A doctor and psychologist, El Saadawi has received recognition for her writing and campaigning against the practice of female genital mutilation.

But it is only one tenet of patriarchy that she has fought against in a career that has seen her publish more than 40 books.

“Female circumcision is part of patriarchy, and so is the veil,” says El Saadawi, who also links veiling and nakedness and pornography under capitalism.

“They are two sides of the same coin. Women under capitalism are treated as sex objects.”

El Saadawi’s work has won her international acclaim, but it clearly has not made her popular with the authorities in her native Egypt.

She was dismissed from the Ministry of Health in 1972 after writing her book ‘Women and Sex’, and later imprisoned by Anwar Sadat’s regime for alleged “crimes against the state.

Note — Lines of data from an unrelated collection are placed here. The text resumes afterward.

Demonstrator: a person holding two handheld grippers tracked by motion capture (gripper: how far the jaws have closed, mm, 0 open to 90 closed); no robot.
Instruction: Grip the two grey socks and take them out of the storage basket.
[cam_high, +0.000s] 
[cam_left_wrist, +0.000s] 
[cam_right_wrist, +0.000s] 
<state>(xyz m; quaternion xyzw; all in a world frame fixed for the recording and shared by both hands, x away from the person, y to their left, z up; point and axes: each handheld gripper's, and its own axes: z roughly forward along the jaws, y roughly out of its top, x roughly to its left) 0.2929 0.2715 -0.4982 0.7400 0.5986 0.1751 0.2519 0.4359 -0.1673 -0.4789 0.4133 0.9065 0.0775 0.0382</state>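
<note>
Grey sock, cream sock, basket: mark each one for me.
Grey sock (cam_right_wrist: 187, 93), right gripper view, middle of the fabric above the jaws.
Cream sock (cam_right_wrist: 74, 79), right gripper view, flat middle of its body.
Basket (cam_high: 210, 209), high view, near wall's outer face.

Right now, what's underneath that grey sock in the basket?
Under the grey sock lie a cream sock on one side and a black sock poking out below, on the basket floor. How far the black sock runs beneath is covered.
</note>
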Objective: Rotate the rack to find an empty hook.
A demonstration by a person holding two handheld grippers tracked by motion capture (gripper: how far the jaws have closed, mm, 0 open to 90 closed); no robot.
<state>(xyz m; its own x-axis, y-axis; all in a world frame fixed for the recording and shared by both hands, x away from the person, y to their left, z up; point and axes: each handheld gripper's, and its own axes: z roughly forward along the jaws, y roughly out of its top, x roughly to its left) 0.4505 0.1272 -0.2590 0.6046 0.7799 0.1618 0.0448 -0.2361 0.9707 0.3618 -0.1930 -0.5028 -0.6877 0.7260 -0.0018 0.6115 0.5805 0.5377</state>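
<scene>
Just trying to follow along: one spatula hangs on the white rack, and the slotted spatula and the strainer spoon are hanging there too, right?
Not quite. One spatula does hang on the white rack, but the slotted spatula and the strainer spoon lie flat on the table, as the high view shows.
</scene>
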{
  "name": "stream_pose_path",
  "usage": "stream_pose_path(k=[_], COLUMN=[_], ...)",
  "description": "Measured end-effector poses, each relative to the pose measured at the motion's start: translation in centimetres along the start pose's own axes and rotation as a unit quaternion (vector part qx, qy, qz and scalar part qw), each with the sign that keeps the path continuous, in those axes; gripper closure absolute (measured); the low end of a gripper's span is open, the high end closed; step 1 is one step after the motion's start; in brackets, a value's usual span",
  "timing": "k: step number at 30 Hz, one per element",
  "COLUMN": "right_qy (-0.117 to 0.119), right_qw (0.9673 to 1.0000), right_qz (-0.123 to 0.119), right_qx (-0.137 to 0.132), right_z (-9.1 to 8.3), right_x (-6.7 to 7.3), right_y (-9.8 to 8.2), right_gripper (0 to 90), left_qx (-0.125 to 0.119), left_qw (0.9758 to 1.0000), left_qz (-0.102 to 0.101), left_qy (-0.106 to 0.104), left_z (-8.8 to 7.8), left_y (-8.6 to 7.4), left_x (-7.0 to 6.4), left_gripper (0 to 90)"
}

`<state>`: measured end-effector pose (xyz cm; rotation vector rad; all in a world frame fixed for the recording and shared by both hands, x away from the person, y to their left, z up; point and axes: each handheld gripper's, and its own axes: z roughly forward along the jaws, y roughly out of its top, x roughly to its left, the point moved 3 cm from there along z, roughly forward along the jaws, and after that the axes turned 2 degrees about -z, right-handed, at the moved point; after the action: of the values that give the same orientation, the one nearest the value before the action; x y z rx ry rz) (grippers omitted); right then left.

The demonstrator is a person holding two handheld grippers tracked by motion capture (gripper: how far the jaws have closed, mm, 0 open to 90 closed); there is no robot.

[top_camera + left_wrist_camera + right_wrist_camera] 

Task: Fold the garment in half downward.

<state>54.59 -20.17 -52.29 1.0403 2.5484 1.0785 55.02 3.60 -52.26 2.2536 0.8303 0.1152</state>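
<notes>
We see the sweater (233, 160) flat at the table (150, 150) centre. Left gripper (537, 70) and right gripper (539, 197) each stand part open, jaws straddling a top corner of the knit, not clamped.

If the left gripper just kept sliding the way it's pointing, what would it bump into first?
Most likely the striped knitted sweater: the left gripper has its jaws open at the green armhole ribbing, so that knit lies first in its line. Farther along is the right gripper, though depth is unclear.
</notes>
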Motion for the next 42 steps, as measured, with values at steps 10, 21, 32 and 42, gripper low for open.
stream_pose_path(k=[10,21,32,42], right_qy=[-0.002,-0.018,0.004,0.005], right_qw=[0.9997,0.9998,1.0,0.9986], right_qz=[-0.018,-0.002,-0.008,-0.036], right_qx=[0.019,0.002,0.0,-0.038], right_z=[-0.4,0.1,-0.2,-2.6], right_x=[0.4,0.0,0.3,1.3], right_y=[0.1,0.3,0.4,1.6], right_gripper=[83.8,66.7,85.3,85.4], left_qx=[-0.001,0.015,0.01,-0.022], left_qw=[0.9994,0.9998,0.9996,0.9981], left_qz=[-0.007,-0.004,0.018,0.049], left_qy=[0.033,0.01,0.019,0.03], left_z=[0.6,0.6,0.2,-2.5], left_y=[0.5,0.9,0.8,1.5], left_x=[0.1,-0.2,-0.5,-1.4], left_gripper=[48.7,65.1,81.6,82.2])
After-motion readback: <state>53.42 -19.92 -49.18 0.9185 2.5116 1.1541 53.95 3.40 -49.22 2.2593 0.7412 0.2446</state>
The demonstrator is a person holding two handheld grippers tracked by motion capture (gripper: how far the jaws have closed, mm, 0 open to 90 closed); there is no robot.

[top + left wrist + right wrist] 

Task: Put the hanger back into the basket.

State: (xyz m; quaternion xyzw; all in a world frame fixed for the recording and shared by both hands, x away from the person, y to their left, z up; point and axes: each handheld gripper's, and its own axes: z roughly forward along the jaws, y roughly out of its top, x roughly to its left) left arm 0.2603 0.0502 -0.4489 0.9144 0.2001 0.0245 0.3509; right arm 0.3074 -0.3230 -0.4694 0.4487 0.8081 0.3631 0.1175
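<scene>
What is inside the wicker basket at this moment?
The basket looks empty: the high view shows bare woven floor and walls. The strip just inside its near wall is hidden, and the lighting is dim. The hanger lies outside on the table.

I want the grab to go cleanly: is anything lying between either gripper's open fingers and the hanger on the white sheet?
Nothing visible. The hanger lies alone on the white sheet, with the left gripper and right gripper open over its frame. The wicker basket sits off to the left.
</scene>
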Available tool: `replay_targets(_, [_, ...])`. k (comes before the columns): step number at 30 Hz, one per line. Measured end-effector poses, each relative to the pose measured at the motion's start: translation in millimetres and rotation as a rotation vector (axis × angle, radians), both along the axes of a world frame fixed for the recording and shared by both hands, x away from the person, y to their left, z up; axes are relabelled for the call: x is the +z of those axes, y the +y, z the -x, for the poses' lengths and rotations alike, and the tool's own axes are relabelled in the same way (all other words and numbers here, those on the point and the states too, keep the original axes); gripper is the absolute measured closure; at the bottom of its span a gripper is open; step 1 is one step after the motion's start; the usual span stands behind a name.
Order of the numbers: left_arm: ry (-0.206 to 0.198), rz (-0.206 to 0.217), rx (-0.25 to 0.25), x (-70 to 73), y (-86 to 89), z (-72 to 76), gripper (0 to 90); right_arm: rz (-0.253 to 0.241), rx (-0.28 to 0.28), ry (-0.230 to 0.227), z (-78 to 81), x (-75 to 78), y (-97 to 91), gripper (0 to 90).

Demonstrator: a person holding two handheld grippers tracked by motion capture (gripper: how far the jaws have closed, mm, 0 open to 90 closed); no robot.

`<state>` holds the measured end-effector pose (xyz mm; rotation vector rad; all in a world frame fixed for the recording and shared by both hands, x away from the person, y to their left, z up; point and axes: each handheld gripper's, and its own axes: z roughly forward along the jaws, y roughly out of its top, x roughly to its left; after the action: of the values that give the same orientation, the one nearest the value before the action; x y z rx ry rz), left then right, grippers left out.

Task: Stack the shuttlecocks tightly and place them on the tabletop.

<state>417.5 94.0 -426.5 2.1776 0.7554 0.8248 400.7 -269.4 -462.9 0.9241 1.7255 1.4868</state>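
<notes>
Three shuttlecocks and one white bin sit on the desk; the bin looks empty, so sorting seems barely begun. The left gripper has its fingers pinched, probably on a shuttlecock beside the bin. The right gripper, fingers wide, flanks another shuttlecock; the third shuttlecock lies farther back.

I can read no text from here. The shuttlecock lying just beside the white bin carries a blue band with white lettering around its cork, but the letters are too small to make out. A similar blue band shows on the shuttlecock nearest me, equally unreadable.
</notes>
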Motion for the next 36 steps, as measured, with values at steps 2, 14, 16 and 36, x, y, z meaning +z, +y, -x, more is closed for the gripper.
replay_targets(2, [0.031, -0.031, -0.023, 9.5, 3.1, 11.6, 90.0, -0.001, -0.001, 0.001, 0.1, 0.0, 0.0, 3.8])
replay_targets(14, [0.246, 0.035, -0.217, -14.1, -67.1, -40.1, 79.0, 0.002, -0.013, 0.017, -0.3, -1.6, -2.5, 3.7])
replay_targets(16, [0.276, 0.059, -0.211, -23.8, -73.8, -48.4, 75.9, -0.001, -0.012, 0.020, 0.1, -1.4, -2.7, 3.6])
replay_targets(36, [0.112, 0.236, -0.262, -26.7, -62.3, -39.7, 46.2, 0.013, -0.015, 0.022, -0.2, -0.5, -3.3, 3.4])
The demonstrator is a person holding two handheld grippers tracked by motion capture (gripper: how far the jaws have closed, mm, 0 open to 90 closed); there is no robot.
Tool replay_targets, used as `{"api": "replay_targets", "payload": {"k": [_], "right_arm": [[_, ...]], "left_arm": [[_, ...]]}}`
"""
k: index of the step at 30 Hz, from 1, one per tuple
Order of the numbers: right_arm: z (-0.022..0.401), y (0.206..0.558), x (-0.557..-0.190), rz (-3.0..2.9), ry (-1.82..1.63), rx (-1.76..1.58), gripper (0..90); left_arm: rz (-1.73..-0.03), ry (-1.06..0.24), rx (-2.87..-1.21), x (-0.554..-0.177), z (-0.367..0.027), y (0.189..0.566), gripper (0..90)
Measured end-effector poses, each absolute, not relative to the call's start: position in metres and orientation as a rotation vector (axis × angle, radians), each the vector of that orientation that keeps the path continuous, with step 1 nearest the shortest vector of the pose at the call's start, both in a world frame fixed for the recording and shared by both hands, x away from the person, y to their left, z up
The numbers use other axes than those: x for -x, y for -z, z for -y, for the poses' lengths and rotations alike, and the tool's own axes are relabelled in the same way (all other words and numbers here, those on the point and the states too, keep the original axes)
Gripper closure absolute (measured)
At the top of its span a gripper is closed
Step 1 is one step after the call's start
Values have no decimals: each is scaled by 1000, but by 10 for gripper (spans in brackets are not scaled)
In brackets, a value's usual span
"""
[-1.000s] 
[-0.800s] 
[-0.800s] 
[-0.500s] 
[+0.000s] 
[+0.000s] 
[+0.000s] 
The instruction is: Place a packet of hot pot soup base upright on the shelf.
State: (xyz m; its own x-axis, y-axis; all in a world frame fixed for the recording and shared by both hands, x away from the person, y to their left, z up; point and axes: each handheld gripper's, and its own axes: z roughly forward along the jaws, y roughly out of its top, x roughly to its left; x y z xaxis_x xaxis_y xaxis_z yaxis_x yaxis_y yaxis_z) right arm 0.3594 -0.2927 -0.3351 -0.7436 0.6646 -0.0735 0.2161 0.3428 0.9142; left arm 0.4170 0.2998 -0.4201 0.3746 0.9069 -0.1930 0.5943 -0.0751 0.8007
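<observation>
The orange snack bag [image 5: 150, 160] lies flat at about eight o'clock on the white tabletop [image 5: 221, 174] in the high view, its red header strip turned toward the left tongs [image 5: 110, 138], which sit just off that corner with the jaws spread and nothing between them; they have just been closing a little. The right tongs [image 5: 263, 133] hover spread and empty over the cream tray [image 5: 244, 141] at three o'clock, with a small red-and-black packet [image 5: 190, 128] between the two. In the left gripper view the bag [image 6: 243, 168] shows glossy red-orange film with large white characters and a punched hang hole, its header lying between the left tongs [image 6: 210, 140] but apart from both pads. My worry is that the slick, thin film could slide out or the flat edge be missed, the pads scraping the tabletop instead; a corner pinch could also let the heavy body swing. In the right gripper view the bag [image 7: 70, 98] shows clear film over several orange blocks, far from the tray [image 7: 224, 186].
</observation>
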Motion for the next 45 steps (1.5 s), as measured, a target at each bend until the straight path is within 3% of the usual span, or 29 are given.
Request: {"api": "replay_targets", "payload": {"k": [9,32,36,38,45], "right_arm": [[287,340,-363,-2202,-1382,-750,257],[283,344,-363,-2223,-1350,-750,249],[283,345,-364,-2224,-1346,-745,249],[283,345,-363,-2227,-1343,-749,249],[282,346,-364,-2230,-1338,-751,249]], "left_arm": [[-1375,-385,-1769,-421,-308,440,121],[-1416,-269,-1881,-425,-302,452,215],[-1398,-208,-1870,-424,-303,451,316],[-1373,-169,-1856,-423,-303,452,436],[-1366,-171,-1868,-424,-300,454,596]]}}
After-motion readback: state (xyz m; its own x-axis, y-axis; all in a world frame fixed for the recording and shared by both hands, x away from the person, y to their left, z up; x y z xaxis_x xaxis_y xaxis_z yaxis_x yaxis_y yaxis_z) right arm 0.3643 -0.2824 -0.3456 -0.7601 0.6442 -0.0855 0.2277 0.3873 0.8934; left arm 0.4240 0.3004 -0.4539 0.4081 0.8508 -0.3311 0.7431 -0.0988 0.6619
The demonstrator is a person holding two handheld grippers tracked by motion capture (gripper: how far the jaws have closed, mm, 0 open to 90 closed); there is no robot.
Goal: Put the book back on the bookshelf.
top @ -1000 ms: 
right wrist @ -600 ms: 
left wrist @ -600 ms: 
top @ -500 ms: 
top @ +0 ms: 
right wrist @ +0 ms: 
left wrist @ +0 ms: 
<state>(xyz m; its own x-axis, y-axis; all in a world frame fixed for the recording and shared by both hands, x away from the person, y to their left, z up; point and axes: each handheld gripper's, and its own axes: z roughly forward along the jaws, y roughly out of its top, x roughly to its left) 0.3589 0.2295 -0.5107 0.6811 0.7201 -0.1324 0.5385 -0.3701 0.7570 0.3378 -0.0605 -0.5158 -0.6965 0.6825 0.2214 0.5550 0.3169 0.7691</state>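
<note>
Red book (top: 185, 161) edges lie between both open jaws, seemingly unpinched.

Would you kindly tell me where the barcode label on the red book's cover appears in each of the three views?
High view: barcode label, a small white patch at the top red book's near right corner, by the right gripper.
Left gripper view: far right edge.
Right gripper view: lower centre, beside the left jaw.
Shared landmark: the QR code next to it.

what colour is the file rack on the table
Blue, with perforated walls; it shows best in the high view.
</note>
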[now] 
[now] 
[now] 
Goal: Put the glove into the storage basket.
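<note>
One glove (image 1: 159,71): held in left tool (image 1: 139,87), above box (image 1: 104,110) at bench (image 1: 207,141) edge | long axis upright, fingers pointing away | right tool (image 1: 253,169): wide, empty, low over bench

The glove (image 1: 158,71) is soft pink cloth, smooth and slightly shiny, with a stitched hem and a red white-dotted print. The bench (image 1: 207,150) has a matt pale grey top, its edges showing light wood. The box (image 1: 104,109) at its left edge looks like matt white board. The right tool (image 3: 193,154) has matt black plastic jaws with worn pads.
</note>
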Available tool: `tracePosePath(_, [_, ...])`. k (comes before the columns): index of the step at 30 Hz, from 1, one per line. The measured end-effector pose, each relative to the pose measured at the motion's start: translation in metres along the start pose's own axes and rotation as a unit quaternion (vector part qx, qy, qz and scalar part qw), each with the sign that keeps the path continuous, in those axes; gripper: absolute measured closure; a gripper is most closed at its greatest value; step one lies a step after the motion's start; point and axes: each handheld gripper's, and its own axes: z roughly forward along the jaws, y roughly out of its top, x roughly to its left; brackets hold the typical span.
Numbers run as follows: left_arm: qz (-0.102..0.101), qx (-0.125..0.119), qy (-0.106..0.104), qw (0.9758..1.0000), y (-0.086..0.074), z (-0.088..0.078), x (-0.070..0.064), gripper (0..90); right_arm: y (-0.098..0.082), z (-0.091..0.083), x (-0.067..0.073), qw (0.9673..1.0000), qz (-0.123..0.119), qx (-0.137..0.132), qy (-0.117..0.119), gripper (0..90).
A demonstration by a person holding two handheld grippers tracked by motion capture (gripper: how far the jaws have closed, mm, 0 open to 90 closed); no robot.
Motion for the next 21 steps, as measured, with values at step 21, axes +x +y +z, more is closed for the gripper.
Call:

She has been forced into exile in the United States numerous times and in 2001 the religious authorities attempted to force her to divorce Sherif Hetata, her husband of 37 years, because of her criticism of some Islamic practices.

“I am against the system,” she says.

Nawal El Saadawi will be speaking at London’s Frontline Club on Friday, October 21, from 7pm. Click here for more details.

  1. She is also very much against male genital mutilation, a much more commonly practiced mutilation than female genital mutilation. Its irresponsible to not recognize that genital mutilation is an issue that affects men in greater numbers than woman. Please call mutilation mutilation on whoever it has been inflicted. Human rights do not apply more to one sex than another. Male circumcision is genital mutilation just as abhorrent as when practiced on a female!

  2. just as abhorrent?

    • MezzoPiana says:

      You disagree, Daniel? It’s the excruciatingly painful removal of perfectly healthy tissue from the genitals of innocent children, who are never given the choice not to be subjected to it. Personally, I shy away from comparing two utterly barbaric forms of the same thing as more or less abhorrent than the other. It doesn’t matter which sex being mutilated gets a WORSE deal (which will vary hugely depending on time, place, individual physiological differences, surgical method and (in)competence, local tradition etc. in any case) – yes, BOTH are abhorrent.

      I’m all for not making campaigns to help women all ‘what about teh menz’, but on this particular issue I do agree with nocirc. If I had two babies in front of me, a boy and a girl, hacking bits off ANY part of EITHER of them is utterly unthinkable. Watch a few videos of hospital baby boy circumcision if you disagree (or if you need any more proof that the US is the most backward place in the world that calls itself a developed nation).